Die Rückkehr der Schwerkraft ist gewiss

Wenden wir uns schließlich Newton zu. Auf die Schwerelosigkeit folgt schnell der freie Fall. Die politischen Krisen, der Inflationsschock, bewaffnete Konflikte und der extrem schnelle Anstieg der Zinssätze konnten die Aktienmärkte in den USA und in Europa bisher nicht erschüttern. Die äußerst großzügige Haushaltspolitik und der von der Wertsteigerung an den Aktienmärkten hervorgerufene Vermögenseffekt haben hier durchaus einen Beitrag geleistet. Ähnliches gilt für die Revolution der KI und die der zur Behandlung von Diabetes eingesetzten GLP-1-Arzneistoffe. So entstand das Gefühl der Schwerelosigkeit – als könnten allen Widrigkeiten zum Trotz die US-Wirtschaft stabil bleiben, die Aktienmärkte weiter steigen und die Verbraucher weiter konsumieren. Doch Vorsicht: Die Rückkehr der Schwerkraft, insbesondere in politischer Hinsicht, ist gewiss und könnte die Märkte bald auf den Boden der Tatsachen zurückholen. Ein erster Hinweis darauf ist die Entkoppelung der Wertentwicklung der US-Aktien von der europäischer Aktien nach den EU-Parlamentswahlen. Es bleibt abzuwarten, welche Auswirkungen die US-Wahlen am Jahresende diesbezüglich haben werden.
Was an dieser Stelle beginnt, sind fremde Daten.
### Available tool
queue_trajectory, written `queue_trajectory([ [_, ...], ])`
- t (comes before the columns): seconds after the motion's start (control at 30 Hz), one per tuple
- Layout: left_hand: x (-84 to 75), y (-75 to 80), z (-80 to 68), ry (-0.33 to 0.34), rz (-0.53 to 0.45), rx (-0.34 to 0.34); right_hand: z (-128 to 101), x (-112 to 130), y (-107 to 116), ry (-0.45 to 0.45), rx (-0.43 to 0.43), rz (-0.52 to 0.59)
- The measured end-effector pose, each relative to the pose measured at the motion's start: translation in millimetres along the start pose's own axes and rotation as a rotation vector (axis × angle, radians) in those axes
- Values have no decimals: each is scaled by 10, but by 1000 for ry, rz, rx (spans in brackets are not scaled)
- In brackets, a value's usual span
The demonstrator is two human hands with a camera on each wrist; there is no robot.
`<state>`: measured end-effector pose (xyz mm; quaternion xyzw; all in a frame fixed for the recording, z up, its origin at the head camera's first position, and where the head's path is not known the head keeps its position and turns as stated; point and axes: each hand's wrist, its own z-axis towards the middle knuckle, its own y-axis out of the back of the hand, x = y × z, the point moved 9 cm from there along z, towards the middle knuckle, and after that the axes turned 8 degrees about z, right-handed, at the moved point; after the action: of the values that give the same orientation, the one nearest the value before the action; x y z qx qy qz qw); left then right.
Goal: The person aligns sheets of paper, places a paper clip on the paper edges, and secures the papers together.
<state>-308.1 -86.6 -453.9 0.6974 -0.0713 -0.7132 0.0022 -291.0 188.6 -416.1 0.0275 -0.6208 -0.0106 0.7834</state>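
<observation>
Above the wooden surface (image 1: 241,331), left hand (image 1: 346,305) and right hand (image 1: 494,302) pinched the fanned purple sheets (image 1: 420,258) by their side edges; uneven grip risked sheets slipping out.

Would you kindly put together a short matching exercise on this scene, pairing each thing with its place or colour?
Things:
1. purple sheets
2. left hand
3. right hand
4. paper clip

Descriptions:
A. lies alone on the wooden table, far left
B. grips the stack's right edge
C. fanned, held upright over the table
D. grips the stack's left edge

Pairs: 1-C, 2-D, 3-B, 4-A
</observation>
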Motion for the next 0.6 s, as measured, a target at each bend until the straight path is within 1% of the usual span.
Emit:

Sofern anhaltende Unruhen ausbleiben, werden sich höchstwahrscheinlich schnell sehr attraktive Einstiegspunkte bei europäischen Aktien insbesondere bei Small Caps oder bei Staatsanleihen – wenn Frankreich zu einem höheren Zinssatz als Griechenland Schulden aufnimmt – ergeben. In der Zwischenzeit – es sei denn es kommt zur Rezession oder zu systemischen Schocks – ist die Anlage in Anleihen unseres Erachtens das Gebot der Stunde.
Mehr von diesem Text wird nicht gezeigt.